Work order
Among the entries below, find the lines with the word "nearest" and return them.

Data extract

╭──

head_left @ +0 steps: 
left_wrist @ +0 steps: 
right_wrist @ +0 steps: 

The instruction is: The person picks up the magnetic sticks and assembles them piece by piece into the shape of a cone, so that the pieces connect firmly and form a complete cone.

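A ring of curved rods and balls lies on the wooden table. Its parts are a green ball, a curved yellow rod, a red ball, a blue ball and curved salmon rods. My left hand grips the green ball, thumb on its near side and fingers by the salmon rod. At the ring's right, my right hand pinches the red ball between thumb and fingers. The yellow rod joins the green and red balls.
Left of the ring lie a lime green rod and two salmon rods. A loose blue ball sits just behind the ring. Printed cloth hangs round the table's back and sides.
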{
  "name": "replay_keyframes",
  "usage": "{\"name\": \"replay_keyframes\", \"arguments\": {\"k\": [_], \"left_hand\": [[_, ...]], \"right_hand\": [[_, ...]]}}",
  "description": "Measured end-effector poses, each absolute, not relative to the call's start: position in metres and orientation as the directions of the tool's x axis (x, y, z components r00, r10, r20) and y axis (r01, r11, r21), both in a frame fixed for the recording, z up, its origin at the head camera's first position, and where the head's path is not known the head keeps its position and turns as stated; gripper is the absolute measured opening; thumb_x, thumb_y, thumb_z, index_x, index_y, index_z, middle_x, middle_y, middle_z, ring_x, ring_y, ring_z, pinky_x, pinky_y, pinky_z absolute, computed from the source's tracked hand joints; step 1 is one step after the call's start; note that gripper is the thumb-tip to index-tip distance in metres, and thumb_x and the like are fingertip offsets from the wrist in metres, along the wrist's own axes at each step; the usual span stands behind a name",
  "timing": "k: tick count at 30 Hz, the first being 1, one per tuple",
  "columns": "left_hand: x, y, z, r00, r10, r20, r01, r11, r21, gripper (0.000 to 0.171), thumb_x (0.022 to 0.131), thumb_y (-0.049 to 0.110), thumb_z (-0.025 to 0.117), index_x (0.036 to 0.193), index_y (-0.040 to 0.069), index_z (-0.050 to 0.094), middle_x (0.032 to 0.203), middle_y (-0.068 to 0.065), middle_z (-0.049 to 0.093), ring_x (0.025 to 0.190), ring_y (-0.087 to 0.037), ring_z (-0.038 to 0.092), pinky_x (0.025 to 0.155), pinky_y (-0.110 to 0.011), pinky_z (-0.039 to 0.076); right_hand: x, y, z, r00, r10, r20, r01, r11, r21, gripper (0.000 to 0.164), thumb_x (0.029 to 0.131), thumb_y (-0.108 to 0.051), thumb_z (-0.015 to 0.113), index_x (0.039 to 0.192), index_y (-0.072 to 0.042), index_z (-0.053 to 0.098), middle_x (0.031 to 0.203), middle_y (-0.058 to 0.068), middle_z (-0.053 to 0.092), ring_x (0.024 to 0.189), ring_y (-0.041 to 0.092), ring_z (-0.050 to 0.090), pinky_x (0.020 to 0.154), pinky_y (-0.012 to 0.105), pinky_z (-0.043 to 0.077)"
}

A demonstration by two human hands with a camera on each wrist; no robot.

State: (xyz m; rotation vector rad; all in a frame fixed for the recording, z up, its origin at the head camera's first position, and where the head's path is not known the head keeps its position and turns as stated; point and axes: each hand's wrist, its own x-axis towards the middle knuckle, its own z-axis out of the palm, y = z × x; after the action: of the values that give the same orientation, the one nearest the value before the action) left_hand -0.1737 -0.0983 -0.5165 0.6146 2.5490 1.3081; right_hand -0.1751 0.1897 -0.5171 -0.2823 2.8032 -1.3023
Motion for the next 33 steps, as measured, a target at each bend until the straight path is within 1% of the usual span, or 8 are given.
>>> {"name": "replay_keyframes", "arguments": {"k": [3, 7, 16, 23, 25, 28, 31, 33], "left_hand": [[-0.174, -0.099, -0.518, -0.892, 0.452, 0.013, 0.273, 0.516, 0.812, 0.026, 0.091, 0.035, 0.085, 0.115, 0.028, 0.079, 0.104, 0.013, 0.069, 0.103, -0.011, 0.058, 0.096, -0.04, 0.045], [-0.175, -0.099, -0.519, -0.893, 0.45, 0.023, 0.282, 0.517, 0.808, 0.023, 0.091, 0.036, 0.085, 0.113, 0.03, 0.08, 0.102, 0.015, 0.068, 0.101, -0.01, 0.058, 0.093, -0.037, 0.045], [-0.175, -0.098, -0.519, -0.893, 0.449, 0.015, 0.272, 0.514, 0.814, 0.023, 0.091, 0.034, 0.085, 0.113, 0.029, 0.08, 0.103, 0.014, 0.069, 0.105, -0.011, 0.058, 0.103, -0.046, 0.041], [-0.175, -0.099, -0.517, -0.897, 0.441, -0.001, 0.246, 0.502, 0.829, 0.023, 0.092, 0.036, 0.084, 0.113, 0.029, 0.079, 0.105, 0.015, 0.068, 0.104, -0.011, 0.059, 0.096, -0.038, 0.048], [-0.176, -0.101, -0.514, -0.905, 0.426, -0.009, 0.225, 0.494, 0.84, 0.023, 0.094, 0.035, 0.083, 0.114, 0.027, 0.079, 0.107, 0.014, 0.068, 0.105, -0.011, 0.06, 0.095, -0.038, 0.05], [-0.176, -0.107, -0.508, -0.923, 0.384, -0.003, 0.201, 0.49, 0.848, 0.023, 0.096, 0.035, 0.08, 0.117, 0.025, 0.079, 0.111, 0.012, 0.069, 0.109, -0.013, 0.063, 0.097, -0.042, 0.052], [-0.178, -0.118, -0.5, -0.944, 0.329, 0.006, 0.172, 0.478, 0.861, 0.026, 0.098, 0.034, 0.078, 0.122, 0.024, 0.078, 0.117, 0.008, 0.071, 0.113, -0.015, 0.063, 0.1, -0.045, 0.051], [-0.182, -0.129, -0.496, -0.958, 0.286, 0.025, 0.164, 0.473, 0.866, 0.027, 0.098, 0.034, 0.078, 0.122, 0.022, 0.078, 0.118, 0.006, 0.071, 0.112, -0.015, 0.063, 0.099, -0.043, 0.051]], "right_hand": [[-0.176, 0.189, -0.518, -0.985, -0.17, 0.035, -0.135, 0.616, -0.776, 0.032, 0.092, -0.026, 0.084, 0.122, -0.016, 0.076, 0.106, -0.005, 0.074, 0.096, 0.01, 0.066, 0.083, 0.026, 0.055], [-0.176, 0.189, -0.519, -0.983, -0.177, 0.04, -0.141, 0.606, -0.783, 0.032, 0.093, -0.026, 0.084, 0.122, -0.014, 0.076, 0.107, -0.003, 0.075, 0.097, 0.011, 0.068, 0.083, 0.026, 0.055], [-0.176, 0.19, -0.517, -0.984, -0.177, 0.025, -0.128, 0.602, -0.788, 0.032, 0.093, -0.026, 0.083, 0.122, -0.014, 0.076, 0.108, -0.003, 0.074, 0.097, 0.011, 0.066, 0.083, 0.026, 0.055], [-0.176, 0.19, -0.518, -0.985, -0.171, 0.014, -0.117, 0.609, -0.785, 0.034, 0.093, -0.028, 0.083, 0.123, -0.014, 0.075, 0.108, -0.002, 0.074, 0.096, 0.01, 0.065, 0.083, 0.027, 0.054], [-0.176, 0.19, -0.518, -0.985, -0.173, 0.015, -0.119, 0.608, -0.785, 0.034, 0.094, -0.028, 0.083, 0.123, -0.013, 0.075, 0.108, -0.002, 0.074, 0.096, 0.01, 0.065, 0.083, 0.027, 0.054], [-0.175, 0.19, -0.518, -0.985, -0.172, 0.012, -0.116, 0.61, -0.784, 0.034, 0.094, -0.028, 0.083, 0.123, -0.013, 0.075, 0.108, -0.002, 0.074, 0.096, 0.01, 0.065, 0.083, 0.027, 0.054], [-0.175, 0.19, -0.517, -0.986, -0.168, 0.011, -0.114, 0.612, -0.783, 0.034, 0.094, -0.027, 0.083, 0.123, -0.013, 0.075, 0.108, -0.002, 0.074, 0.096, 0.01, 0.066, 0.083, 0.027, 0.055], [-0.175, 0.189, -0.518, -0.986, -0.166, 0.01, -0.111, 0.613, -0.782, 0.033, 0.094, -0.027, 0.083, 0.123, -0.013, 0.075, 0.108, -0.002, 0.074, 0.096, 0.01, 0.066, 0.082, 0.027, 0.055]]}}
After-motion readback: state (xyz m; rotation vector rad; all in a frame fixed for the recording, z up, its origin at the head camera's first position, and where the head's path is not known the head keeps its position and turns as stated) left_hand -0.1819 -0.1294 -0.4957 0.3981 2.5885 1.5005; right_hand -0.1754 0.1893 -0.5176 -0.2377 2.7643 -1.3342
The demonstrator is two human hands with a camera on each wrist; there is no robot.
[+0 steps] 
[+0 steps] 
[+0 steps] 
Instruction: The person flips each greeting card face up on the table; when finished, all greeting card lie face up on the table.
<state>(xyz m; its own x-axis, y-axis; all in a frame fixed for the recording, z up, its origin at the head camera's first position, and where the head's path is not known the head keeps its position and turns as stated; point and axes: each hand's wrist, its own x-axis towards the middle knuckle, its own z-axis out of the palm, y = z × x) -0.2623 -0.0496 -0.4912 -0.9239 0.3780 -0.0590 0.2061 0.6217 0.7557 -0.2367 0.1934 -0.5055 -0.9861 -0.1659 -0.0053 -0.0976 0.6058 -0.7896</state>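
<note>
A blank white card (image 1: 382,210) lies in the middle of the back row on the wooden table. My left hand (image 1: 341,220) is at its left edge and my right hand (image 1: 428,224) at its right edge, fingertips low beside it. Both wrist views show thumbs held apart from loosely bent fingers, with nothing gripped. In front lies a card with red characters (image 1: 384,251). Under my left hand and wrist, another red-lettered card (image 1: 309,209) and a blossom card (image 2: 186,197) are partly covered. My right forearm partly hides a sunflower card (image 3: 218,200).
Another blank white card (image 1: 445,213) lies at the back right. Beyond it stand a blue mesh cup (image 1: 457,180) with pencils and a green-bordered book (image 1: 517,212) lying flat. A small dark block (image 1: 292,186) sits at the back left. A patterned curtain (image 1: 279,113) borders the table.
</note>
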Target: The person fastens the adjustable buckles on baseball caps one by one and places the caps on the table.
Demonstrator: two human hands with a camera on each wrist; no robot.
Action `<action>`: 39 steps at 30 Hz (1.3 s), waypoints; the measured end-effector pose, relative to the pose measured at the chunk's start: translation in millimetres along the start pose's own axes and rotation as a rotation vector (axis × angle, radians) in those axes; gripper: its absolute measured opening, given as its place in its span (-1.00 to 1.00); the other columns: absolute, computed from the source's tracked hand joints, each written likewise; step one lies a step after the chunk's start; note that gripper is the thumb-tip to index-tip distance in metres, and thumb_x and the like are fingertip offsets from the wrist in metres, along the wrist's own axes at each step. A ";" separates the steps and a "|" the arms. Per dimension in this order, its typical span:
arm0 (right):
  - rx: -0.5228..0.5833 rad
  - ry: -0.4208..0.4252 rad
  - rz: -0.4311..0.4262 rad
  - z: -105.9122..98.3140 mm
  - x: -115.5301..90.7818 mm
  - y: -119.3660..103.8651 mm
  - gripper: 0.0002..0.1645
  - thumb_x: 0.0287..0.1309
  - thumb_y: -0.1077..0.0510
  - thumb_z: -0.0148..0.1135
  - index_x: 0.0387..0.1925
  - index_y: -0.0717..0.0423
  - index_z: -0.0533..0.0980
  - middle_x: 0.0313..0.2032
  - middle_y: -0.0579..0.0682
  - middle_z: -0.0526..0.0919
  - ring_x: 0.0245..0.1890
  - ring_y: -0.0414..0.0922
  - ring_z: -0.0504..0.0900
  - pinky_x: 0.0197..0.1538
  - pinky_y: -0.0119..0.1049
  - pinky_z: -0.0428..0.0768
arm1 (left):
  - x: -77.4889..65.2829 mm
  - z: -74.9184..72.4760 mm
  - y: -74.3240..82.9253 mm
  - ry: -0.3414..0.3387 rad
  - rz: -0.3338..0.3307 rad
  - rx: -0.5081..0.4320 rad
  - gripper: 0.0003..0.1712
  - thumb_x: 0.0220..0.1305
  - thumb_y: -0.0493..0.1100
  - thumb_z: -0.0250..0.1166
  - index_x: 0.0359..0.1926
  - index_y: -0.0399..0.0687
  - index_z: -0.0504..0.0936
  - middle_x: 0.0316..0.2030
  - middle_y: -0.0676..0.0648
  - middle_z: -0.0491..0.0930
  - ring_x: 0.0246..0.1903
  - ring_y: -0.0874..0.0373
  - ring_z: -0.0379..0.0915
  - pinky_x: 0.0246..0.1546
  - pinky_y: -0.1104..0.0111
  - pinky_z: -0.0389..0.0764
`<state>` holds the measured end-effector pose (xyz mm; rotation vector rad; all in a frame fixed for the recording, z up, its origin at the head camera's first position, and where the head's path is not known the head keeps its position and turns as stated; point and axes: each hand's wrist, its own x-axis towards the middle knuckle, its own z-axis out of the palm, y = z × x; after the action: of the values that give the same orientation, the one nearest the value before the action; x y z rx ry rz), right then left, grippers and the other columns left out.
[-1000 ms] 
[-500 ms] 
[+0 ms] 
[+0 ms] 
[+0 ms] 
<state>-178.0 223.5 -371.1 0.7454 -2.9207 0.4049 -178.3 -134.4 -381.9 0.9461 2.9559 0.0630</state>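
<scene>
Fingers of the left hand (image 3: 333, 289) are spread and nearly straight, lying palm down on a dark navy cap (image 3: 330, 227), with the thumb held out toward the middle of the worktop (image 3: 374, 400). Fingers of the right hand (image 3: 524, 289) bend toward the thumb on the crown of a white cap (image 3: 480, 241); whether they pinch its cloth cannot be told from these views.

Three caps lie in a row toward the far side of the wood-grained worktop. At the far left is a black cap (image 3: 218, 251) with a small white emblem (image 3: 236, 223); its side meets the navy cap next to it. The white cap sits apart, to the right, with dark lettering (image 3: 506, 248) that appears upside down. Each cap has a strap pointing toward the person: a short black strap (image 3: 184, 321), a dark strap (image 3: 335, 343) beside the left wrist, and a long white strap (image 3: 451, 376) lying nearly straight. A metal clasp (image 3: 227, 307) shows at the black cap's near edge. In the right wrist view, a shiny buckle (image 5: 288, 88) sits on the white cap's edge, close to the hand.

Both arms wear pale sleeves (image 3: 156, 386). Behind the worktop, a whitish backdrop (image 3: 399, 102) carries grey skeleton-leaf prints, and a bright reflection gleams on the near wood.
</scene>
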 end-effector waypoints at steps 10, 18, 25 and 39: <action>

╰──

Worked solution
State: (xyz m; rotation vector rad; all in a frame fixed for the recording, z up, its origin at the head camera's first position, and where the head's path is not known the head keeps its position and turns as stated; point and axes: each hand's wrist, its own x-axis towards the middle knuckle, its own z-axis out of the palm, y = z × x; after the action: of the values that give the same orientation, the one nearest the value before the action) left_hand -0.1737 -0.0983 -0.5165 0.6146 2.5490 1.3081; right_hand -0.1751 0.1897 -0.5171 -0.2823 2.8032 -1.3023
`<state>` holds the measured end-effector pose (xyz mm; rotation vector rad; all in a frame fixed for the recording, z up, its origin at the head camera's first position, and where the head's path is not known the head keeps its position and turns as stated; point and axes: each hand's wrist, its own x-axis towards the middle knuckle, its own z-axis out of the palm, y = z × x; after the action: of the values that give the same orientation, the one nearest the value before the action; x y z rx ry rz), right then left, grippers and the other columns left out.

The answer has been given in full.